* **What to do**:
Pictures in the entries below are to be left out; otherwise, reproduce exactly the lines from the first through the line containing "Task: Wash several".

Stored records
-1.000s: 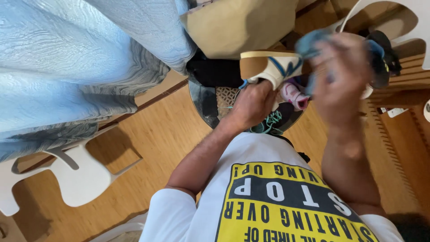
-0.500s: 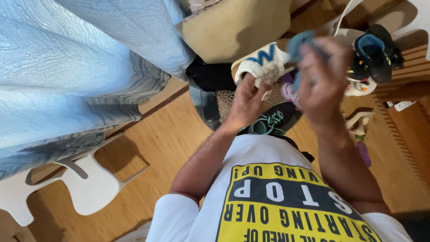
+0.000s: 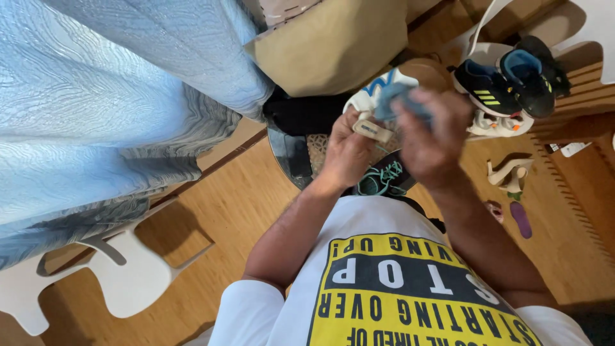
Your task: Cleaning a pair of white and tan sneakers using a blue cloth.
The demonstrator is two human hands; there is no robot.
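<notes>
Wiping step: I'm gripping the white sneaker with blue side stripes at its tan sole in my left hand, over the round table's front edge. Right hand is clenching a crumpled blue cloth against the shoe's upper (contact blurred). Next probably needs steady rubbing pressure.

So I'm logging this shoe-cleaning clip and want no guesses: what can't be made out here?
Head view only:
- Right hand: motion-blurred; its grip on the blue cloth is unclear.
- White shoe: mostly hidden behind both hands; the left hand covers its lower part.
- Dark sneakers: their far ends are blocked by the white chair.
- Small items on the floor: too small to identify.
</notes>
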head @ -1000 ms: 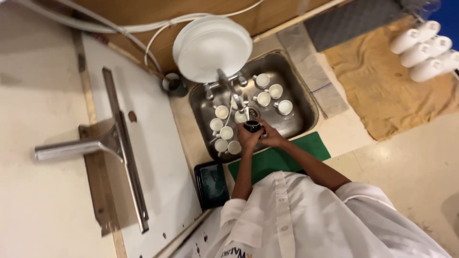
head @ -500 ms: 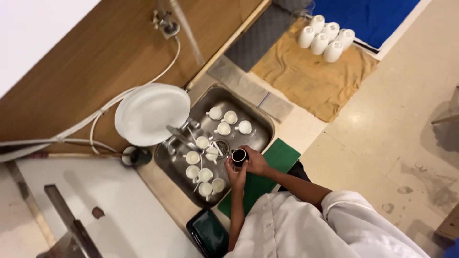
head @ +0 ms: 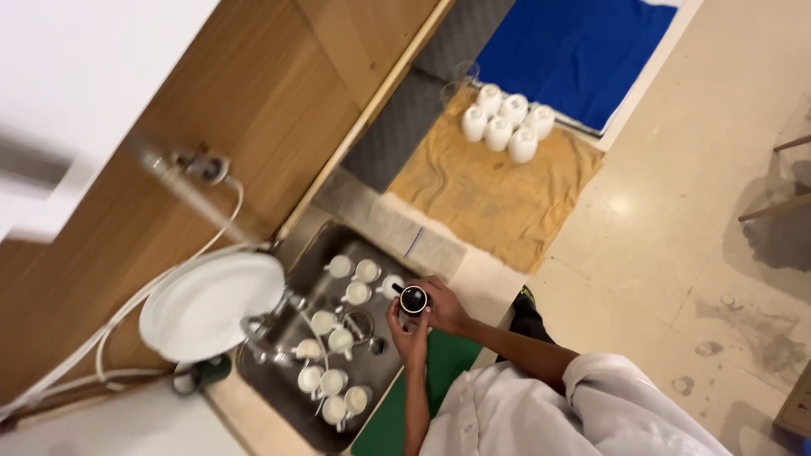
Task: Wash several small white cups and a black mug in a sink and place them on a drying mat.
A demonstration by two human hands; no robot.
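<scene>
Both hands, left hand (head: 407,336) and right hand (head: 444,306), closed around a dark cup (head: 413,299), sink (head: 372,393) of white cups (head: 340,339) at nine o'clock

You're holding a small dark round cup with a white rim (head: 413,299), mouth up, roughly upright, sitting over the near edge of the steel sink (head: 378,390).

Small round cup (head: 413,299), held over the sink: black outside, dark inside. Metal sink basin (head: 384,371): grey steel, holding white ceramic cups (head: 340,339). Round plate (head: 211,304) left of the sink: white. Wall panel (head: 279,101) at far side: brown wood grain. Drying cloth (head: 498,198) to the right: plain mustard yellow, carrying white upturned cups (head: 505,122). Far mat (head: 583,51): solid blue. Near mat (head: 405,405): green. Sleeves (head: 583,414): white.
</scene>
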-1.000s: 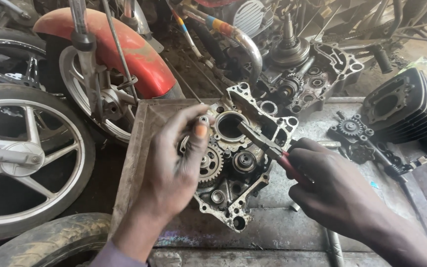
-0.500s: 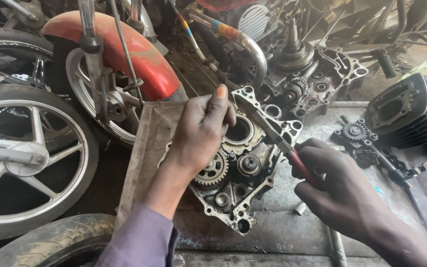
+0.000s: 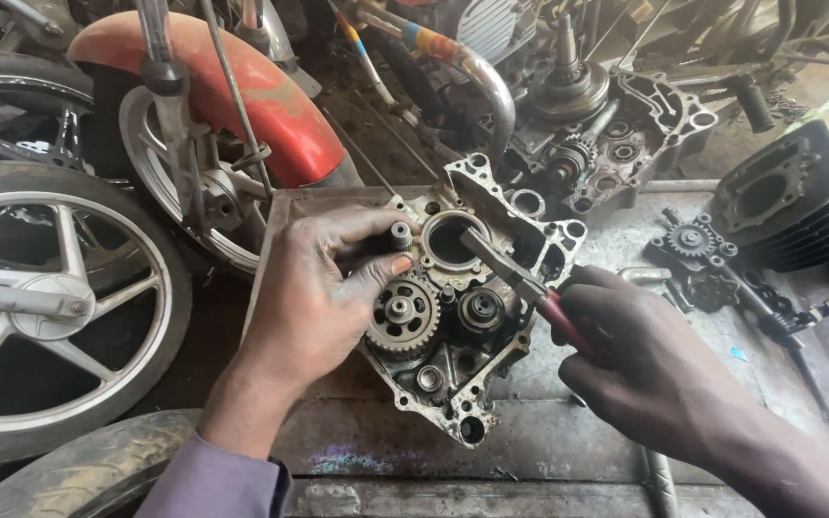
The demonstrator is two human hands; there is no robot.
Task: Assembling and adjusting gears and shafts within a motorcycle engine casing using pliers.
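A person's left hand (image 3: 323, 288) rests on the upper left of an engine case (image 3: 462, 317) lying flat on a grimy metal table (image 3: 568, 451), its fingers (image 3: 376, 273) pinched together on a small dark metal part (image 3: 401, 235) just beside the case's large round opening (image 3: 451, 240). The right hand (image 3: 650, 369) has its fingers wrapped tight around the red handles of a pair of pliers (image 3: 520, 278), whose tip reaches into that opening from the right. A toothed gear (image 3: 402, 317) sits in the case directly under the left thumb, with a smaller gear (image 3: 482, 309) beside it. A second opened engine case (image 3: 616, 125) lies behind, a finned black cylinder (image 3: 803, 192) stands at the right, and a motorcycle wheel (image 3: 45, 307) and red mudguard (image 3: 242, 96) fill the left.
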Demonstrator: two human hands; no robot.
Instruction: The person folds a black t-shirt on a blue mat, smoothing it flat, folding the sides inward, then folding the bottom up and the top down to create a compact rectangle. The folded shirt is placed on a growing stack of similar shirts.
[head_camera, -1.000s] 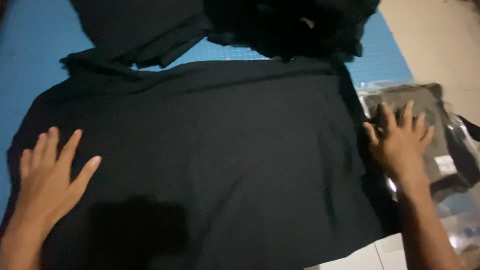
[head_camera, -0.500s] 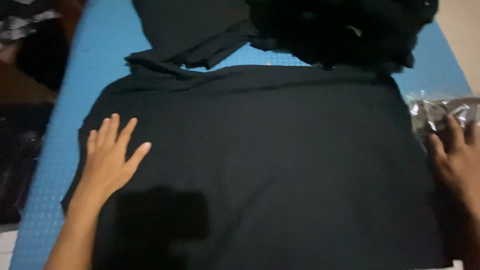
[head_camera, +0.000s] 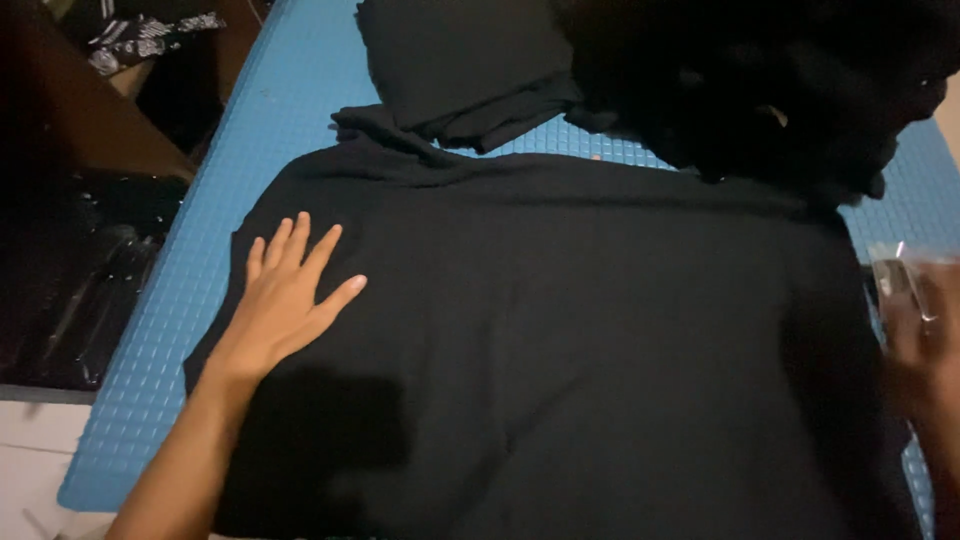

* **Solution to this problem**:
-1.000s: 
-0.500s: 
+0.000s: 
Your task: Cleaning a pair of white and tan sneakers using a blue cloth.
The demonstrator is two human hands; there is no robot.
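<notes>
Wiping step: I'm gripping the white sneaker with blue side stripes at its tan sole in my left hand, over the round table's front edge. Right hand is clenching a crumpled blue cloth against the shoe's upper (contact blurred). Next probably needs steady rubbing pressure.

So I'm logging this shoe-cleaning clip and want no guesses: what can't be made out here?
Head view only:
- Right hand: motion-blurred; its grip on the blue cloth is unclear.
- White shoe: mostly hidden behind both hands; the left hand covers its lower part.
- Dark sneakers: their far ends are blocked by the white chair.
- Small items on the floor: too small to identify.
</notes>
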head @ -1000 ms: 
head @ -500 ms: 
head @ +0 ms: 
Task: Wash several small white cups and a black mug in a sink and place them on a drying mat.

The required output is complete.